# 1. Background Problem (20%)
Language modeling is a fundamental task in Natural Language Processing (NLP), used in various applications like predictive typing, text generation, and spelling correction. For this project, I chose the Sci-Fi Stories Text Corpus available on Kaggle. Sci-Fi literature is linguistically rich and imaginative, often pushing boundaries of vocabulary and structure.
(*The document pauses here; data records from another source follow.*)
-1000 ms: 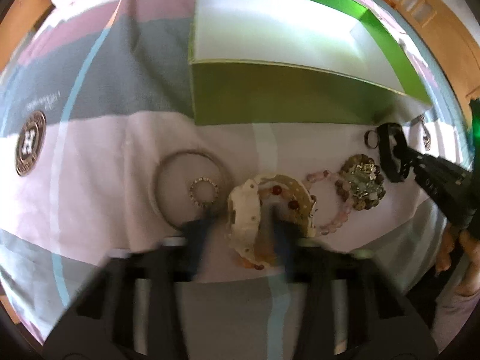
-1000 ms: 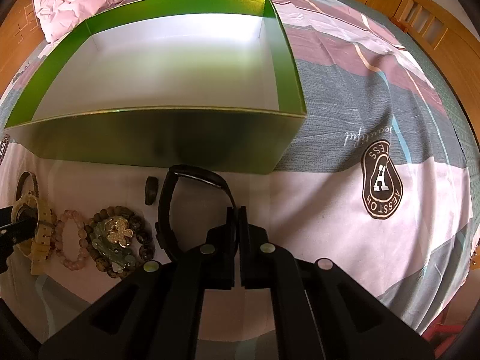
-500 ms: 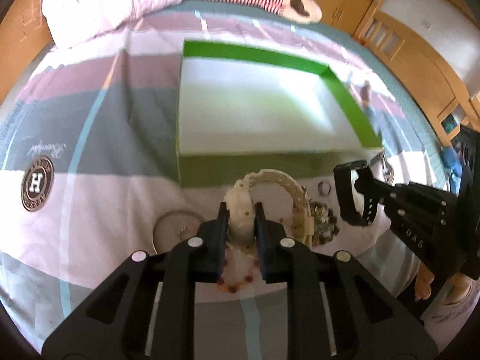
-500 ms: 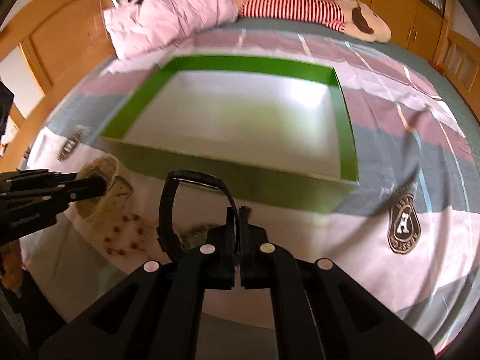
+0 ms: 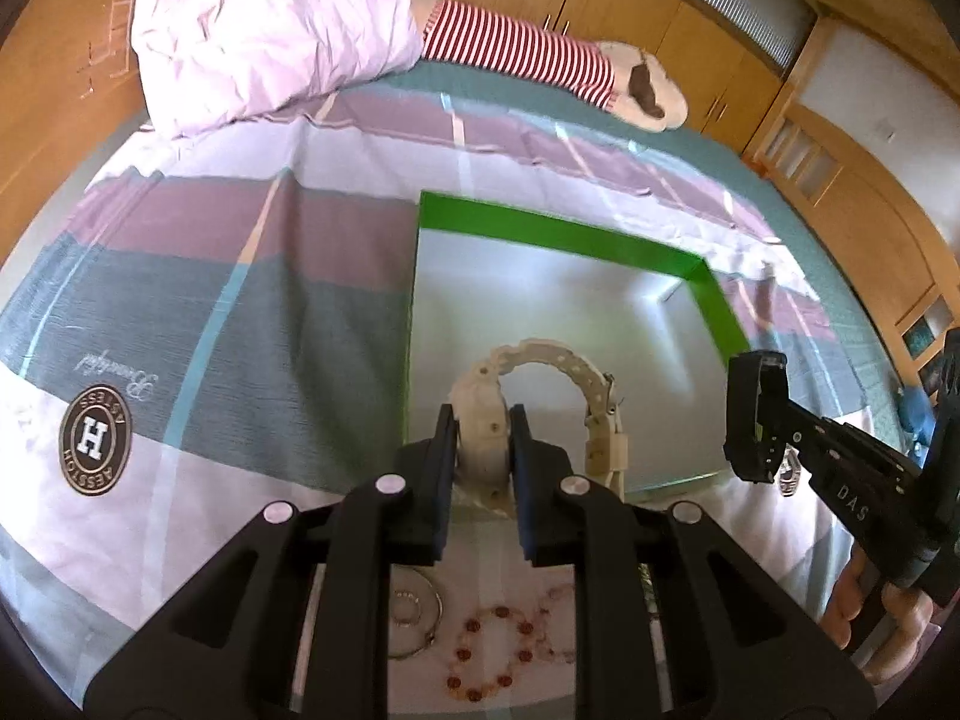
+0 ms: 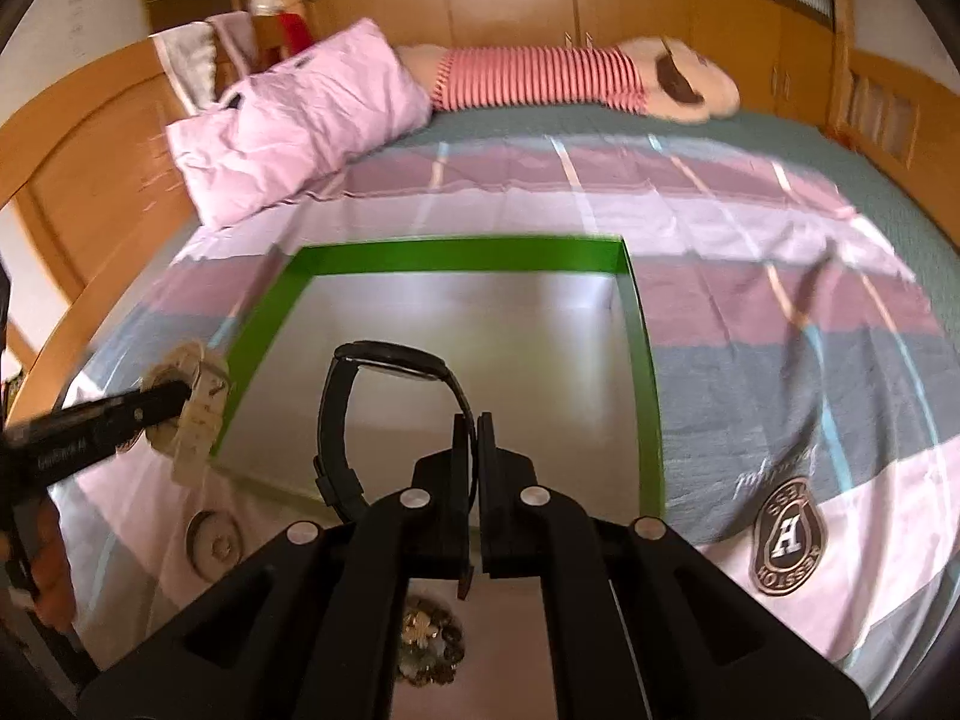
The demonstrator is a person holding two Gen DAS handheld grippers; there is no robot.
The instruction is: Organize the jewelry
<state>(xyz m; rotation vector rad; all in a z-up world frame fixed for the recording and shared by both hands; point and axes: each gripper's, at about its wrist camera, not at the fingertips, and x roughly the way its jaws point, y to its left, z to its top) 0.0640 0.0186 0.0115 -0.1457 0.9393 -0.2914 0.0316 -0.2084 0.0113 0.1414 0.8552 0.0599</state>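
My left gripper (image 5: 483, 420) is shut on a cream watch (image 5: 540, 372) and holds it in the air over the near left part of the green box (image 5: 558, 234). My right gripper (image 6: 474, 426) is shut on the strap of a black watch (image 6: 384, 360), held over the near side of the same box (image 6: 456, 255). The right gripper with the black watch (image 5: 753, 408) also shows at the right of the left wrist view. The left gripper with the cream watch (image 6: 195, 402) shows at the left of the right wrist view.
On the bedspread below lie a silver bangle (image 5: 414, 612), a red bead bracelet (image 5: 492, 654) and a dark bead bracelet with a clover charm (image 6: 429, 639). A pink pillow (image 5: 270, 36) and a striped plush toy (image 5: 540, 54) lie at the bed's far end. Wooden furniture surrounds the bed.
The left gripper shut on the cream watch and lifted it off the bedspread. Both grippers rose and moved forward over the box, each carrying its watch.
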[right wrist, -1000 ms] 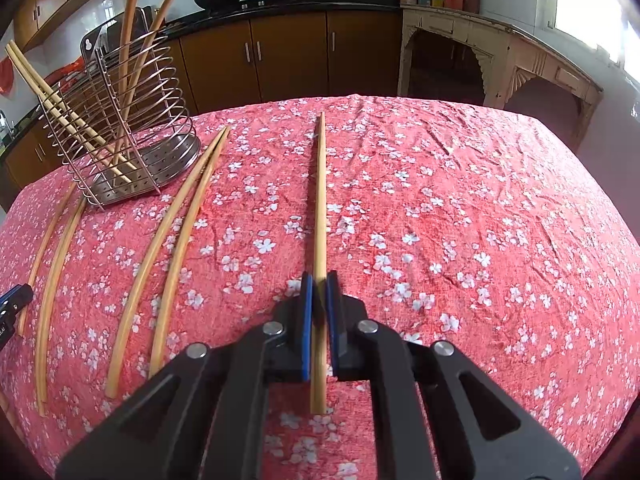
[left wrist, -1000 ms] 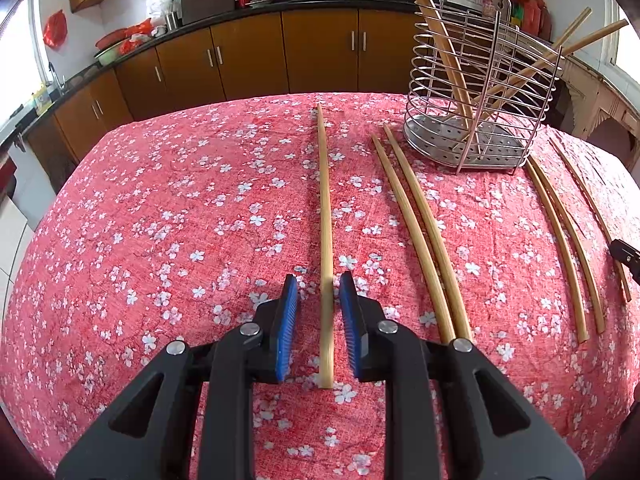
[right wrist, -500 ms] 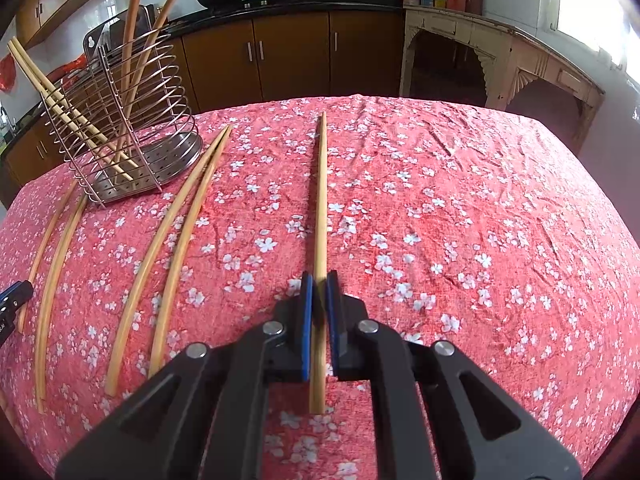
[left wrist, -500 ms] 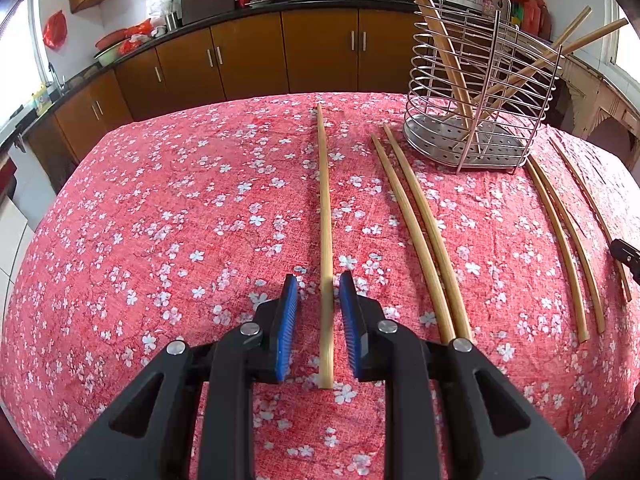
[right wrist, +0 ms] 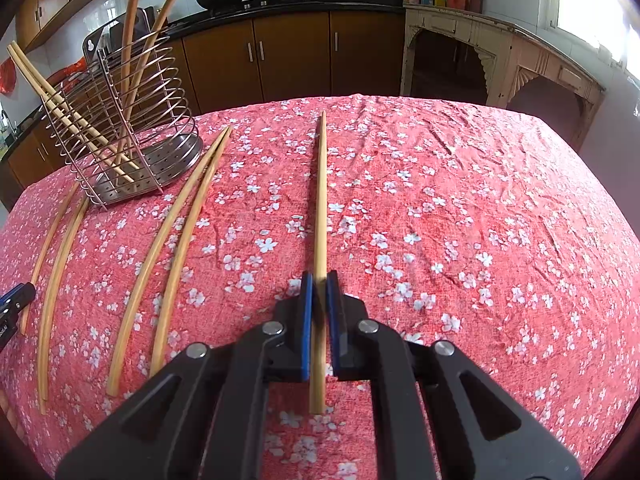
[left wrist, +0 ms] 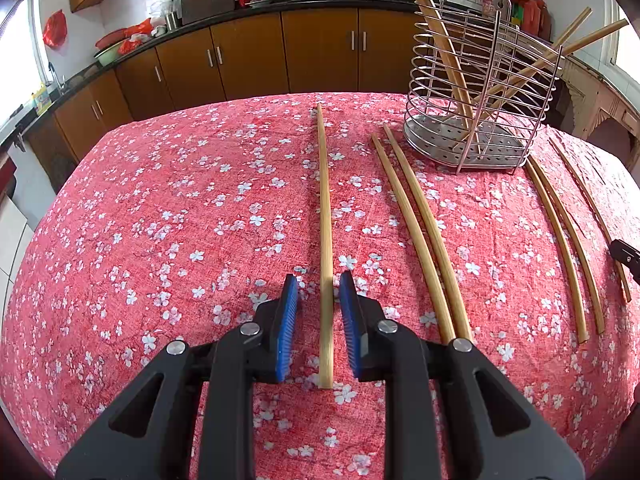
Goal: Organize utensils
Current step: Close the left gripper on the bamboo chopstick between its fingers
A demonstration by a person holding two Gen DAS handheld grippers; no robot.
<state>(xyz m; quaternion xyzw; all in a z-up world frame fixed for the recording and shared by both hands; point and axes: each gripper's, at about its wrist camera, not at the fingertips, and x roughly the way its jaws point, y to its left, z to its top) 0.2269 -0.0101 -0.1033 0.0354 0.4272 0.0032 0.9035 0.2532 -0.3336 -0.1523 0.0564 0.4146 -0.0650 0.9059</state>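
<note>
Nothing moved; wire rack (left wrist: 480, 92) holds leaning chopsticks (left wrist: 448, 52).

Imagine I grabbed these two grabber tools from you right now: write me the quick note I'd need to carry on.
Left gripper: open, jaws either side of a chopstick lying on the tablecloth, not pinching it.
Right gripper: shut on another chopstick; it seems to be still on the cloth, so not yet lifted.
Rack: stands at the far side of the table with several chopsticks already leaning inside.
Loose: two pairs of chopsticks lie on the cloth between the grippers, one pair nearer the left gripper, the other pair beyond it.
Left to do: close the left gripper, drop both sticks in the rack, then collect the pairs.
</note>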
Modeling such text is both challenging and rewarding, and it provides an exciting opportunity to explore how well statistical language models and autocorrect systems can handle complex and creative writing.

# 2. Resource

We used the following dataset found from kaggle:

Sci-Fi Stories Text Corpus by Jannes Klaas: 
- https://www.kaggle.com/datasets/jannesklaas/scifi-stories-text-corpus

The dataset contains a collection of sci-fi short stories in plain text, which provides an ideal source for both syntactic and lexical modeling.

# 3. Methods (10%)
## We applied the following methods:

- Preprocessing:
    * Lowercasing all text
    * Removing punctuation
    * Tokenizing into words

- Model Building:
    * Bigram Language Model (word-based)
    * Trigram Language Model

- Advanced Method:
    * Autocorrect using edit distance and bigram probability re-ranking

## 4. Model Implementation Code (50%)

# 5. Evaluation of Model
## 5a. Performance Metrics (10%)
Since this is a language generation and correction task, we use qualitative evaluation:
- Coherence of generated sentences
- Accuracy of autocorrect predictions (manually tested)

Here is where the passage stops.